Highlighting the success of the UK’s financial technology (fintech) sandboxes, which have since been replicated in jurisdictions around the world, Holmes’ said the AI authority could also play a role in coordinating regulatory sandboxes to properly test various uses of AI.
A July 2023 gap analysis by the Ada Lovelace Institute found that “large swathes” of the UK economy are either unregulated or only partially regulated, meaning it is not clear who would be responsible for scrutinising AI deployments under the government’s proposed approach. Holmes said a horizontal body like his proposed AI authority could address some of these issues around lack of coverage and poor redress.
“The role of the AI authority is very much to highlight all of those gaps, all of those deficiencies to government, so they can be addressed – rather than believing that in any sense it’s possible for existing regulators to just do all this in a vertical way, without having it all looked at in a coherent, consistent, horizontal approach,” he said.
Enforcing existing rules
Part of the AI bill introduced by Holmes focuses on the need for uses of the technology to comply with laws that already exist, but which have generally fallen by the wayside when it comes to AI.

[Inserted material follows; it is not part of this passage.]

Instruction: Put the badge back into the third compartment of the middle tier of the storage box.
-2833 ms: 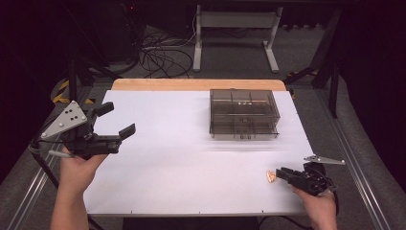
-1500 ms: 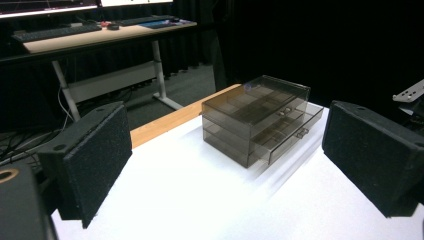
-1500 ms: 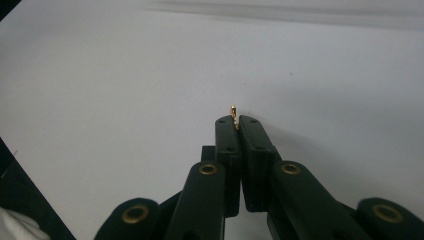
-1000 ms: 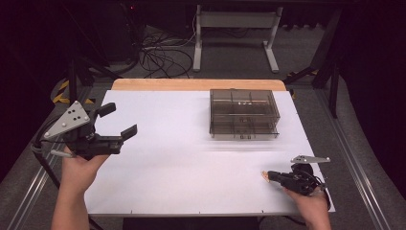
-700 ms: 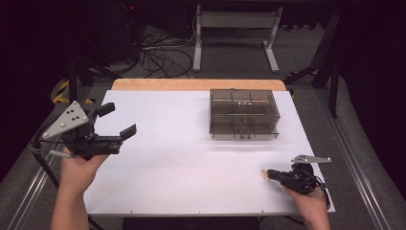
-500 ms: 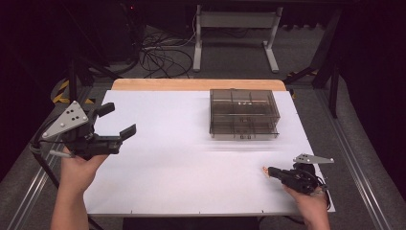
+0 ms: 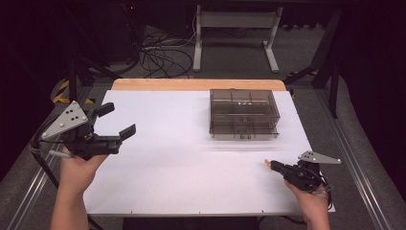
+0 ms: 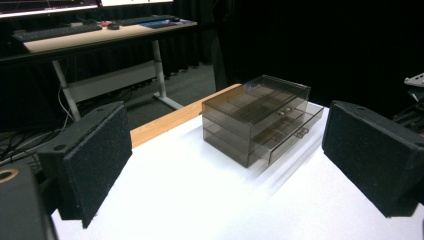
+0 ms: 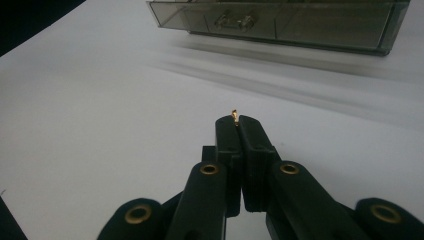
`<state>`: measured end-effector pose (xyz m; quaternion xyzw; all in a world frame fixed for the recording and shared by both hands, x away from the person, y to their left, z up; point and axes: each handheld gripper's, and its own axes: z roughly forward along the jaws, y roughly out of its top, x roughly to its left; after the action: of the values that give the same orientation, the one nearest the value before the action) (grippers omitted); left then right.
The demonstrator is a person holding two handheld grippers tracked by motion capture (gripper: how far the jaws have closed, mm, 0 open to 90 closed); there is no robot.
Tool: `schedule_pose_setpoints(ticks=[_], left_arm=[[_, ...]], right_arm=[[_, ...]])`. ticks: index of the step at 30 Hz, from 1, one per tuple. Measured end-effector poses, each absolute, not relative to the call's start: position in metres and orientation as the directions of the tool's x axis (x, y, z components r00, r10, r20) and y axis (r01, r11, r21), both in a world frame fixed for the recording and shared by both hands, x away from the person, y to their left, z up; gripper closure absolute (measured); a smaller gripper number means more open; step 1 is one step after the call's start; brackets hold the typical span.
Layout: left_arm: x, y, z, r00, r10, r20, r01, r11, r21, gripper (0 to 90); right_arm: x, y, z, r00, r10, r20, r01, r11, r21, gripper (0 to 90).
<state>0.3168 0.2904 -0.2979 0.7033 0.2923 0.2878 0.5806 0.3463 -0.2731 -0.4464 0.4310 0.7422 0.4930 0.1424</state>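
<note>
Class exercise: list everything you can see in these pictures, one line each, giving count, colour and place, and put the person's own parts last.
Drawer box: one, smoky clear plastic, far right of centre on the table.
Small piece: one, gold-coloured, pinched at the right gripper's tips; too small to identify.
Table: one, white top with a wooden far edge.
Left gripper: one, black, open, above the table's left side.
Right gripper: one, black, shut on the small piece, near right.
Hands: two, holding the grippers.
</note>
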Motion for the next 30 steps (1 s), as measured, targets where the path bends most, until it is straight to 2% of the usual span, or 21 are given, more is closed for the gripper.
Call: schedule_pose_setpoints(ticks=[30], left_arm=[[0.317, 0.293, -0.298, 0.658, 0.750, 0.063, 0.078, -0.151, 0.985, 6.5]], right_arm=[[0.352, -0.264, -0.418, -0.590, 0.797, 0.129, 0.380, 0.134, 0.915, 89.3]])
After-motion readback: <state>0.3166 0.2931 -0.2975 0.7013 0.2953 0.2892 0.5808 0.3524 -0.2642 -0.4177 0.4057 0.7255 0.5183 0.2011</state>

“Artificial intelligence is just the latest example of the ‘frontierist’ argument, which gets made throughout history in any period of significant innovation,” he said.

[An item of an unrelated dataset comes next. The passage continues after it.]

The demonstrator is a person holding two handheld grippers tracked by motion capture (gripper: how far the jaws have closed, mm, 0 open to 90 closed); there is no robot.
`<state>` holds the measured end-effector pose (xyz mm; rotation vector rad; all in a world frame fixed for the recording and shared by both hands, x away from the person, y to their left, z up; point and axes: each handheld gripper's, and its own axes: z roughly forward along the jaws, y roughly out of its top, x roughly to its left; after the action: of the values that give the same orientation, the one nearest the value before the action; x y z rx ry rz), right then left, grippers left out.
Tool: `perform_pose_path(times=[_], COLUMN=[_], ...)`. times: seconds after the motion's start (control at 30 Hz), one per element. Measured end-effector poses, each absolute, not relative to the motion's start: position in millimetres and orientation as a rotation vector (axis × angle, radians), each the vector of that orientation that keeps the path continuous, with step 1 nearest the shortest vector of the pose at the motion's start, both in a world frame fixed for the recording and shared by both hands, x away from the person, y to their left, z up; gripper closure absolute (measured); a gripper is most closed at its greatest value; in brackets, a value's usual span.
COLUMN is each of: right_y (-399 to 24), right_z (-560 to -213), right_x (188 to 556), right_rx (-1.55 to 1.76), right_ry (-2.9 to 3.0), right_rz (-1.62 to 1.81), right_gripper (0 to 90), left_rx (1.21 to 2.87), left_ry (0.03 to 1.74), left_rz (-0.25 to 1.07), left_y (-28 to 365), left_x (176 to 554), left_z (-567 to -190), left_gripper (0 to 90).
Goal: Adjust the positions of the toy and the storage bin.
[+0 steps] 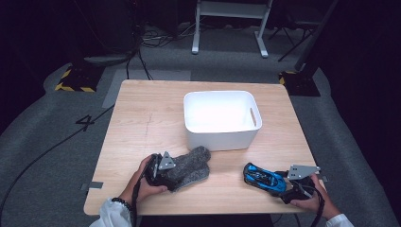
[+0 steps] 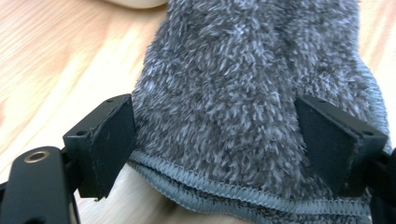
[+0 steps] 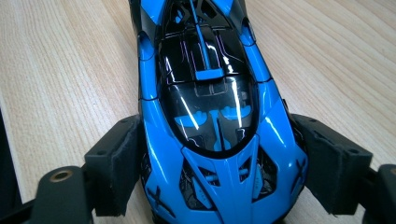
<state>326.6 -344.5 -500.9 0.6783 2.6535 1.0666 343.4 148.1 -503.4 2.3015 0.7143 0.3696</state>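
Observation:
A grey fuzzy sock [image 1: 189, 163] lies on the table's front left. My left gripper [image 1: 163, 171] is at its hemmed end, held by a hand. In the left gripper view the sock [image 2: 243, 93] spreads unsqueezed between the wide-apart jaws, and the pads [image 2: 112, 144] rest at its sides, so the left gripper [image 2: 215, 140] is open. A blue and black toy car [image 1: 264, 178] sits at the front right. My right gripper [image 1: 291, 182] straddles its near end. The car [image 3: 210, 116] fits between the open jaws, and the pads [image 3: 116, 168] lie close against its flanks.
An empty white bin [image 1: 222, 137] with a handle slot stands mid-table, just beyond the sock. The wooden table [image 1: 142, 118] has bare room at the left and back. Cables, stands and grey carpet surround it.

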Motion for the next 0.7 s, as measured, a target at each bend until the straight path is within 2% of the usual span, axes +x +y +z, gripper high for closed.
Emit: perform_pose_path(times=[0.23, 0.7], right_y=[-342, -338], right_z=[-502, -502], right_x=[327, 328], right_rx=[0.682, 0.723], right_ry=[2.642, 2.628], right_rz=[1.081, 1.076], right_gripper=[21.9, 21.7], left_rx=[2.277, 2.258], left_ry=[0.764, 0.808], left_rz=[0.355, 0.303], left_y=[168, 178], left_x=[347, 351], left_z=[-505, -507], left_gripper=[15.5, 14.2])
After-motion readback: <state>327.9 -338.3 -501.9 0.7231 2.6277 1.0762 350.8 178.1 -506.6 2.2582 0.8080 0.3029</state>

“It’s the argument that goes back to the founding of many nations – ‘Don’t fence me in; the rules don’t apply to me; you’ve got to let us get on with it; we are doing such innovative, such different things to everybody else, the rules do not apply’. That argument has never had any weight, or merit, or ethical foundation at any point in human history.”
In particular, Holmes stressed the importance of existing data protection and intellectual property rules, noting for example that it’s not about completely preventing the use of copyrighted works in AI training models, but about making them available in negotiation with the rights holders.
“To have an argument where AI can just crawl over people’s work with complete abandon, as if the rules don’t apply, is wholly and entirely unacceptable,” he said, adding AI legislation is urgently needed to protect UK creatives: “If we don’t act, if we don’t legislate, it’ll be too late in so many instances.”
“Writing, artistic works, music. These are the things that tune into our human soul – it can’t just be taken and ripped out, with no thought, with no word, and with no payment, no respect,” he said.